#### Assignment
Exactly the lines below from the one with "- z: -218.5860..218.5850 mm" up to and including the one with "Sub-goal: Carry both" make up the answer, with nothing else added.

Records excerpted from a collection
•••••

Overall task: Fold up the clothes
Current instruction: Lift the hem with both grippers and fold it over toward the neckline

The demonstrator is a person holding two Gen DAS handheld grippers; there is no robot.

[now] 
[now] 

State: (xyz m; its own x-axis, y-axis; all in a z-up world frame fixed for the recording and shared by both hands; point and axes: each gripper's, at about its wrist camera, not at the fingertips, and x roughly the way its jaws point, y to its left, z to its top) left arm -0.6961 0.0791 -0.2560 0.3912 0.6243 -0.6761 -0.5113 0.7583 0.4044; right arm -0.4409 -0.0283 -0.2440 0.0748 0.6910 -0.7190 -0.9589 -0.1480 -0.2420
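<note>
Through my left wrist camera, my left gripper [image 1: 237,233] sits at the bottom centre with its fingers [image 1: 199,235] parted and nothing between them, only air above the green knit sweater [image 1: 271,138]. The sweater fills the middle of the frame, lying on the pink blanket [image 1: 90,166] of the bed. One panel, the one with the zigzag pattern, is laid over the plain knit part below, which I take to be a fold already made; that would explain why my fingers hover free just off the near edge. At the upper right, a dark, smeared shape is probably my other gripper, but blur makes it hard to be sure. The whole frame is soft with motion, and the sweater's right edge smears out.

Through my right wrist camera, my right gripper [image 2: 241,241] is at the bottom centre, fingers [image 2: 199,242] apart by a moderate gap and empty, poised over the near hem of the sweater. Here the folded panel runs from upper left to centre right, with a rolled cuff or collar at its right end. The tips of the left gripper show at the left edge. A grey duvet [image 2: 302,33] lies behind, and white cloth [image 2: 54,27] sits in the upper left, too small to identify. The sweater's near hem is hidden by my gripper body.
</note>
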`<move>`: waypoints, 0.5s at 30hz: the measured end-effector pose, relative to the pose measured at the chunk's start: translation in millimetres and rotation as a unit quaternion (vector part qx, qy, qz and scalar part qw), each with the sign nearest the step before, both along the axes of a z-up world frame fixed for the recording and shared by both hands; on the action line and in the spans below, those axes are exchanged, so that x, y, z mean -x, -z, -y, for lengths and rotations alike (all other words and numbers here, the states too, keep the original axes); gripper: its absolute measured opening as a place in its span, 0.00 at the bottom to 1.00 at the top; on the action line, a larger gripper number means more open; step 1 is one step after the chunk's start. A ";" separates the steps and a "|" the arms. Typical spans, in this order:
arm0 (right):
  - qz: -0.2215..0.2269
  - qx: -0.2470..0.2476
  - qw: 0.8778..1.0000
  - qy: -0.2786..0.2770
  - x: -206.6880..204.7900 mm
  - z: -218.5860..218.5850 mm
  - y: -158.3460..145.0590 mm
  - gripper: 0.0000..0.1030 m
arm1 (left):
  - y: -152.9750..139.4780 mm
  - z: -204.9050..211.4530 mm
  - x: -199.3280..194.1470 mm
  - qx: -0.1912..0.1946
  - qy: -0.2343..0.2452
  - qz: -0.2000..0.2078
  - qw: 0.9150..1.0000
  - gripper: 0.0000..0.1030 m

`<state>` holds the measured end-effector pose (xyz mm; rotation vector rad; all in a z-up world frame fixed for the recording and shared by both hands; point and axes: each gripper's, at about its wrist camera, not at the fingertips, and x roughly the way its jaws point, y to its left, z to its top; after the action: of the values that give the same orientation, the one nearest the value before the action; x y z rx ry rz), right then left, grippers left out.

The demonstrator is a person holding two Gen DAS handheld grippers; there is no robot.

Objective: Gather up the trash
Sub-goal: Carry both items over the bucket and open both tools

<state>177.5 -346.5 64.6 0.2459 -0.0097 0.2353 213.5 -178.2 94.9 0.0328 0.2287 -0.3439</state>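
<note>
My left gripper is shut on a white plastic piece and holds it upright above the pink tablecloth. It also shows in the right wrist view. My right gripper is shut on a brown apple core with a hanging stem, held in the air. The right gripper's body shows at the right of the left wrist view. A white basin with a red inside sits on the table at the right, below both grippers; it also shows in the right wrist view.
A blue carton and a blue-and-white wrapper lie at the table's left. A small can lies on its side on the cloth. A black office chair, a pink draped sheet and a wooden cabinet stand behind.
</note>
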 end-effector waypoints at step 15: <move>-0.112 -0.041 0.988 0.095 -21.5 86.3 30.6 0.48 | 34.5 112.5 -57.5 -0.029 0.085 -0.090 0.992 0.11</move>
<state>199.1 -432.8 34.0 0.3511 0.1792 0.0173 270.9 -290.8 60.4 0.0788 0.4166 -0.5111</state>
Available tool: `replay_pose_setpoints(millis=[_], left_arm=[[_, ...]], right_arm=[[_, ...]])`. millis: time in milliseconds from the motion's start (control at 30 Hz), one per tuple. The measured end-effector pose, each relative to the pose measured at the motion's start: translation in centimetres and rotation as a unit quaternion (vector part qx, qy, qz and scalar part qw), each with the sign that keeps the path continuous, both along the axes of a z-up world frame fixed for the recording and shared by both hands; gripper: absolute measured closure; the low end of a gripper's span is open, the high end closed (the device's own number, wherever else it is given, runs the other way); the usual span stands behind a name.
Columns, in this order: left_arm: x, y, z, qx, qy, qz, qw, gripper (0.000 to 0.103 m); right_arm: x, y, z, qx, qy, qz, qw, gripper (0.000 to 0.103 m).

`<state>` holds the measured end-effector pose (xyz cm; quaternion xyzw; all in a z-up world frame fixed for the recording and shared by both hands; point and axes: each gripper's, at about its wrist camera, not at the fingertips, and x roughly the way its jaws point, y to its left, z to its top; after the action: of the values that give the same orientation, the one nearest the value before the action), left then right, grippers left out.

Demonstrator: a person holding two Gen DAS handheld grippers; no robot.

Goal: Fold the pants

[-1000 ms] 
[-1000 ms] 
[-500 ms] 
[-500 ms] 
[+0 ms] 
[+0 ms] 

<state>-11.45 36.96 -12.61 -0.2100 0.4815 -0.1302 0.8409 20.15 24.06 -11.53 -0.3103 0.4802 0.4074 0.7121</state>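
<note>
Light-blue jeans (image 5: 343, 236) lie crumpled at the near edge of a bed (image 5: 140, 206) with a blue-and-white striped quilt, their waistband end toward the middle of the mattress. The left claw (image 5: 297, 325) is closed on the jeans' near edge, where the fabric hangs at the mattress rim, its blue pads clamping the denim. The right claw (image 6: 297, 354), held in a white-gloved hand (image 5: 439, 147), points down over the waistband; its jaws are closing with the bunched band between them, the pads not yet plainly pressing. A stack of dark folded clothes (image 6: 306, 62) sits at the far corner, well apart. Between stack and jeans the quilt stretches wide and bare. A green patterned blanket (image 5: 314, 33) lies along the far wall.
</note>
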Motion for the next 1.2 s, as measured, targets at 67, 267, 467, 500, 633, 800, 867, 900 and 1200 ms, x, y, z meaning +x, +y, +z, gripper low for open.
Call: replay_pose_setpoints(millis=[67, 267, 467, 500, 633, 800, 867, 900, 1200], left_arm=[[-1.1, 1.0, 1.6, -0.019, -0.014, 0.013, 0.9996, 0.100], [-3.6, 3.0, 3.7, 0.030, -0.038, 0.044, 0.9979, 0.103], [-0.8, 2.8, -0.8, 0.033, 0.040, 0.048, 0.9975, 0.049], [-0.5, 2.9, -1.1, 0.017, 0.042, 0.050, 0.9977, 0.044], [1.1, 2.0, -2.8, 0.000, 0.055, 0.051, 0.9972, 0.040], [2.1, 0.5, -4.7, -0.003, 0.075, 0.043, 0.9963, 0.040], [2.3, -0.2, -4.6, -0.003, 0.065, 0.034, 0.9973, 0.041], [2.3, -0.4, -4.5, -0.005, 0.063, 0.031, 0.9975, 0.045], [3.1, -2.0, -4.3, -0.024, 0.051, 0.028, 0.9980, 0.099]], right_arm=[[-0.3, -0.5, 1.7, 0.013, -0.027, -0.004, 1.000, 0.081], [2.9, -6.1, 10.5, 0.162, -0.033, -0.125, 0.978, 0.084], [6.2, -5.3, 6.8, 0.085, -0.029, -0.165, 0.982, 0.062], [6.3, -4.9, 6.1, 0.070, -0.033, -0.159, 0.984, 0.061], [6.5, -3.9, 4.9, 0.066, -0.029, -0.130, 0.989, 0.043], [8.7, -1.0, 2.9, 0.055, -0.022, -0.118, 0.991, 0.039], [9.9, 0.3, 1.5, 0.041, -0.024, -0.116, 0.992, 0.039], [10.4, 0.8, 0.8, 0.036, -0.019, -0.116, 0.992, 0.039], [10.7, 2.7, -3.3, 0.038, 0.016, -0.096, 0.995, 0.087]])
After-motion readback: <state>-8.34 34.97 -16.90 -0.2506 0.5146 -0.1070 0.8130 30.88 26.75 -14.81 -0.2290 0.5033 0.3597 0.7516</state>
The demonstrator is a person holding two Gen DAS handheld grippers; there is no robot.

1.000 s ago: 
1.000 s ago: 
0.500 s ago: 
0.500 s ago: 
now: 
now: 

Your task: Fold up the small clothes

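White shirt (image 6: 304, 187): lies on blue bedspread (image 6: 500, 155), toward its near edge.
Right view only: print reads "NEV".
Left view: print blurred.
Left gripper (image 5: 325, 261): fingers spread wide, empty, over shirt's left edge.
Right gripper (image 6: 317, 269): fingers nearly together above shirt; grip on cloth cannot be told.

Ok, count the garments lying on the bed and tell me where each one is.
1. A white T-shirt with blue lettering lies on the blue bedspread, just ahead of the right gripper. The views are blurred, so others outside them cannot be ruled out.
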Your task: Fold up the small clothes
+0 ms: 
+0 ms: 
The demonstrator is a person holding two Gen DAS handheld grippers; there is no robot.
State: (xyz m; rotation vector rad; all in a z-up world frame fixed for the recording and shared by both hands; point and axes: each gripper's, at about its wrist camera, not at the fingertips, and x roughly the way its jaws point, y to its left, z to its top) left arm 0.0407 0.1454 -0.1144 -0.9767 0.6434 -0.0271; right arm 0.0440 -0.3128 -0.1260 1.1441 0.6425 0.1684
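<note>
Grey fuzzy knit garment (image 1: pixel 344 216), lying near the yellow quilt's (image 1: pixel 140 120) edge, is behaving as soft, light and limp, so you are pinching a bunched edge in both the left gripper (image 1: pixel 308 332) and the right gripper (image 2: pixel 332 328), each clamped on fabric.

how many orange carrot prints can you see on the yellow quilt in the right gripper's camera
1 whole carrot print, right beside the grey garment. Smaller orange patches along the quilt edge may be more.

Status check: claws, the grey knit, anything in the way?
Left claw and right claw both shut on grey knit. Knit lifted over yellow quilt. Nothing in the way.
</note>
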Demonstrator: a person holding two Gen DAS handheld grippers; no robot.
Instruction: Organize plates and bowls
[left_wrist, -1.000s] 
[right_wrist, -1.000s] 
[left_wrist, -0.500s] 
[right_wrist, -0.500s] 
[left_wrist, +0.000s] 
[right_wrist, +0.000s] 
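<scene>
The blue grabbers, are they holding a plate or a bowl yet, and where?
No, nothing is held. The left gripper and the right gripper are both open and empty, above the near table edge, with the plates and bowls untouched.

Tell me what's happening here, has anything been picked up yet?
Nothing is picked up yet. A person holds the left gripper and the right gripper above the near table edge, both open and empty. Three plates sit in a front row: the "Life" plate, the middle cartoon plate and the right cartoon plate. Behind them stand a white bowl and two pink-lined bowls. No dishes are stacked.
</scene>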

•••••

#### Worked solution
  - z: -218.5860..218.5850 mm
  - y: -158.3460..145.0590 mm
  - gripper: 0.0000..0.1030 m
arm1 (left):
  - y: -152.9750..139.4780 mm
  - z: -204.9050..211.4530 mm
  - x: -199.3280..194.1470 mm
  - qx: -0.1912..0.1946
  - qy: -0.2343..0.2452
  - qz: -0.2000..0.2078
  - qw: 0.9150..1.0000
  - gripper: 0.0000..0.1030 m

`<state>` holds the measured end-effector pose (xyz mm; rotation vector rad; all in a z-up world frame fixed for the recording and shared by both hands; point and axes: each gripper's, at about its wrist camera, not at the fingertips, and x roughly the way its jaws point, y to its left, z to its top; after the action: of the values that give the same orientation, the one nearest the value before the action; x y z rx ry rz), right then left, grippers left out.

The demonstrator is a person holding two Gen DAS handheld grippers; there is no robot.

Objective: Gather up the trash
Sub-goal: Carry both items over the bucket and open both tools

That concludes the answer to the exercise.